Department of Veterans Affairs To provide clinicians and pharmacists with improved tools to support pharmacy services to veterans and reduce risks to patient safety, the Secretary of Veterans Affairs should direct the Assistant Secretary for Information and Technology and the Under Secretary for Health to ensure that the department's evaluation of alternatives for electronic health records includes consideration for additional generation level 3 capability such as navigating from an alert to medication order in the electronic health record system.
Closed – Implemented
VA concurred with our recommendation and in August 2017 stated that it had entered into contract negotiations to acquire and deploy a level 3 electronic health record system that is expected to address pharmacy functions. In fiscal year 2021, we verified that VA was in the process of implementing a new electronic health record system that provided alerts to support clinicians' decisions. As a result, VA clinicians and pharmacists should have important capabilities that could enhance clinical decisions related to prescribing medications.
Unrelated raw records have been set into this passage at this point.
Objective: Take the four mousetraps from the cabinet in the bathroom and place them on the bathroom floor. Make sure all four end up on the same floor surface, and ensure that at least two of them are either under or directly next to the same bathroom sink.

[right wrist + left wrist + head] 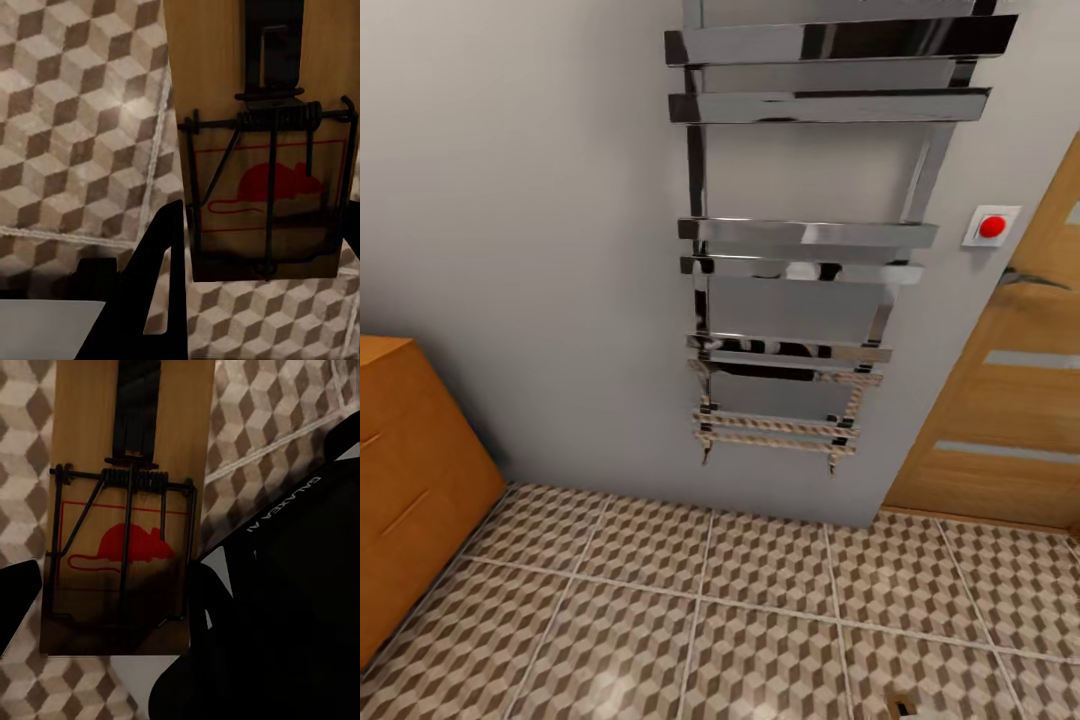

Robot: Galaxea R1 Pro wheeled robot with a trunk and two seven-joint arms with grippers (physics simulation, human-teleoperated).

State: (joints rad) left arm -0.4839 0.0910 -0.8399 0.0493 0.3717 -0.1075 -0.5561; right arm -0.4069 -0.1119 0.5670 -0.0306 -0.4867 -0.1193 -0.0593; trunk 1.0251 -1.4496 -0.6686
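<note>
We saw each pincer clamped on a tan wooden mousetrap: left pincer (112, 585) on one mousetrap (124, 510), right pincer (255, 247) on another (262, 150), above cube-patterned tile floor (760, 620).

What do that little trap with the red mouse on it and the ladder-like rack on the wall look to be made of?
The mousetrap looks like a tan wooden board with faint grain, matte, printed with a red mouse; its spring and bars look like dark metal wire. The wall rack seems polished chrome or steel: its flat bars mirror the room. Being a simulator's render, both are only looks.
</note>
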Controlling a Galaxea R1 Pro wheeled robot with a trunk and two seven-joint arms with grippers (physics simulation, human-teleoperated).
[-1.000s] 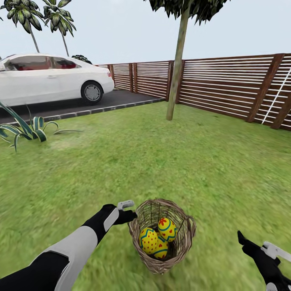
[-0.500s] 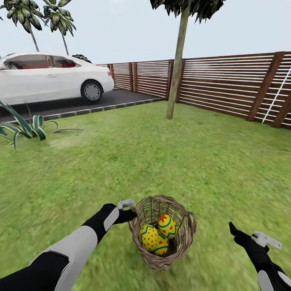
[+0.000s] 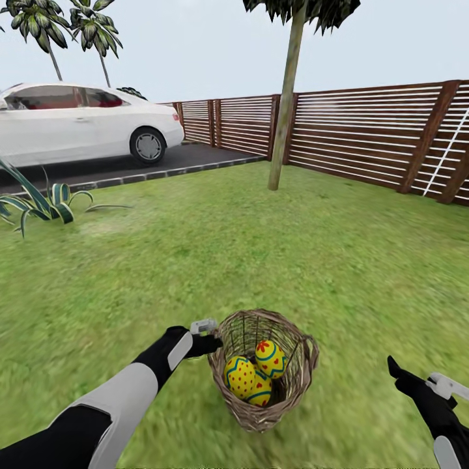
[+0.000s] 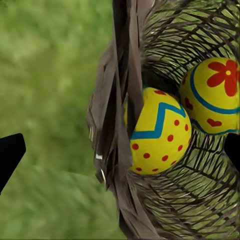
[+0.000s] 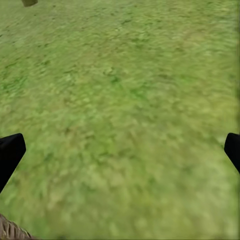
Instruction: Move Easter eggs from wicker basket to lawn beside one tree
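Note:
The wicker basket [image 3: 294, 384] stands on the lawn [image 3: 260, 247] just in front of me. Three yellow Easter eggs [image 3: 240, 376] [image 3: 270, 358] [image 3: 260, 395] lie inside it. My left gripper [image 3: 212, 342] is at the basket's left rim and is open. In the left wrist view the left gripper [image 4: 120, 150] straddles the woven wall [image 4: 107, 125], one fingertip [image 4: 10, 155] outside and the other inside beside an egg [image 4: 157, 132]. My right gripper [image 3: 397, 371] hovers open over bare grass [image 5: 125, 125] to the basket's right. A slim tree [image 3: 286, 98] rises at the back of the lawn.
A brown slatted fence [image 3: 365, 130] runs behind the tree. A white car [image 3: 78, 124] stands on the asphalt driveway [image 3: 130, 169] at the back left, behind a stone kerb. A spiky striped plant [image 3: 39, 202] grows at the left. Open grass stretches from the basket to the tree.
The whole view has shifted slightly, so the camera moved. The right gripper swung in toward the basket, then back out. The left gripper stays at the basket's rim.

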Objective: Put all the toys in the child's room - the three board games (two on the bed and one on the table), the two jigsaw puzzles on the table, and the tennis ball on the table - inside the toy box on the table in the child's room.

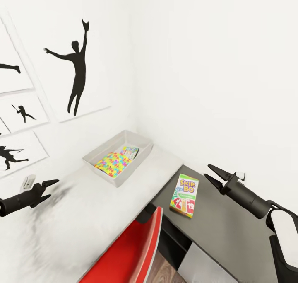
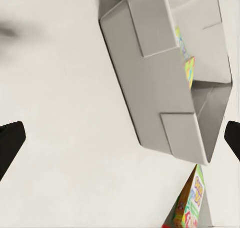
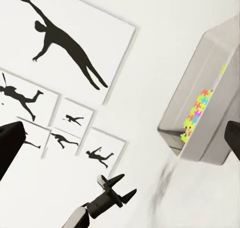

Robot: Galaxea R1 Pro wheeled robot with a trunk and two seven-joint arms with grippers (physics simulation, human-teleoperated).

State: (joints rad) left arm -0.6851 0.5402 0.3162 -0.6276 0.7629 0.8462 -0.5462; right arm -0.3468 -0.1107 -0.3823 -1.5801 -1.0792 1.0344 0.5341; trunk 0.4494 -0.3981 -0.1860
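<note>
Puzzle box (image 1: pixel 112 163) in toy box (image 1: pixel 138 138); Skip-Bo box (image 1: pixel 184 195) outside

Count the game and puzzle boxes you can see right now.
3: the jigsaw puzzle box and a green-pink box inside the toy box, the Skip-Bo box on the dark side unit. Others may be hidden.

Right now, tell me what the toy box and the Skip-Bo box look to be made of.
Toy box: probably moulded plastic, matte pale grey, with smooth seamless sloping walls. Skip-Bo box: likely printed cardboard, with flat sharp edges and colour graphics. Being simulator renders, neither is certain.
</note>
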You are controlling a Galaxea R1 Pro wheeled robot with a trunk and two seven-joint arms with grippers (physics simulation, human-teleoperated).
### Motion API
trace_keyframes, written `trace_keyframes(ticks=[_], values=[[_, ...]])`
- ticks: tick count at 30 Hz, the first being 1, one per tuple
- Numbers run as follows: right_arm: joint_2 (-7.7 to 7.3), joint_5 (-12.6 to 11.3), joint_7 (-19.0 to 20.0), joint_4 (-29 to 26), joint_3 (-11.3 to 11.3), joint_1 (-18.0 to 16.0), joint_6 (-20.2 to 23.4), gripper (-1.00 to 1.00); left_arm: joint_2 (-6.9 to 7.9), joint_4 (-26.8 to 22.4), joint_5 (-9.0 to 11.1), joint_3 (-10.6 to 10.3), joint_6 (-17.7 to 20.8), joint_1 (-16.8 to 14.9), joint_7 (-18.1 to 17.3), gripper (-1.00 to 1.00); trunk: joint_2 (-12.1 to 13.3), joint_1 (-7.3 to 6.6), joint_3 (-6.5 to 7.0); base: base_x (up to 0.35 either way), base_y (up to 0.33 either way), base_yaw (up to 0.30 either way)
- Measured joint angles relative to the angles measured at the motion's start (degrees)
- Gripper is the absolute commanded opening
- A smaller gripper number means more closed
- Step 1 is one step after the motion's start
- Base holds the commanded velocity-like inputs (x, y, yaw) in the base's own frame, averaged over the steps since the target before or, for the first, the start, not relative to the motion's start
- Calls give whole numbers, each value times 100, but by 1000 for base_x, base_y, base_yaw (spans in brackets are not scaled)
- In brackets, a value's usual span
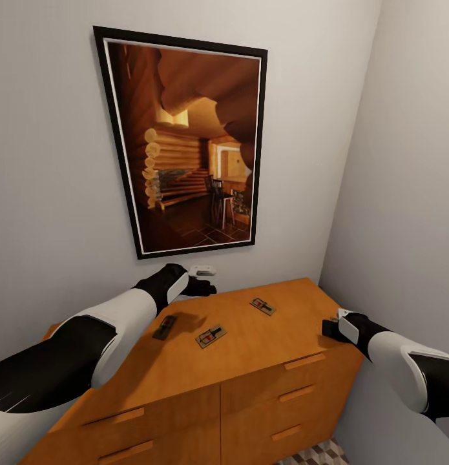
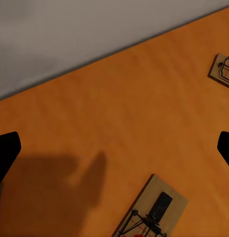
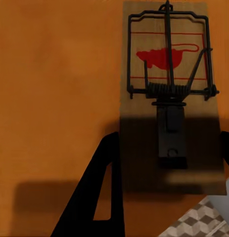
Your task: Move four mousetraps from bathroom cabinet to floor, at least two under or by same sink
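Left gripper (image 1: 199, 286) hovers spread above the low orange-brown wooden cabinet (image 1: 250, 361); right gripper (image 1: 333, 326) at its right edge straddles a flat brown wooden mousetrap (image 3: 168, 94), grip unclear. Three mousetraps (image 1: 210, 336) lie on top.

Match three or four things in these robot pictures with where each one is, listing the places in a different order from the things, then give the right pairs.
Things:
1. framed picture
2. mousetrap with a red mark
3. left gripper
4. patterned floor tiles

Places:
A. above the back of the cabinet top, near the wall
B. below the cabinet's front, lower right in the head view
C. on the wall above the cabinet
D. flat on the cabinet top between the right gripper's fingers

Pairs: 1-C, 2-D, 3-A, 4-B
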Motion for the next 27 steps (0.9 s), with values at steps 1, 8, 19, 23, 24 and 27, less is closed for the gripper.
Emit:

Department of Veterans Affairs To provide clinicians and pharmacists with improved tools to support pharmacy services to veterans and reduce risks to patient safety, the Secretary of Veterans Affairs should direct the Assistant Secretary for Information and Technology and the Under Secretary for Health to reassess the priority for establishing an inventory management capability to monitor and update medication levels and track when to reorder medications.
Closed – Implemented
VA concurred with our recommendation and in August 2017 stated that it would reassess the prioritization of medication inventory management after a contract for adoption of the electronic health record system was signed. In fiscal year 2021, we verified that VA had established a plan to adopt a new electronic health record system with inventory management capability to monitor and update medication levels and track when to reorder medications. Specifically, VA had plans to provide capability for visibility into current inventory levels as well as system driven inventory purchasing. As a result, VA should have improved ability to monitor and update the inventory of pharmacy medications and pharmacists should have the tools to track when to reorder mediations, reducing the risk to patients' health care and safety.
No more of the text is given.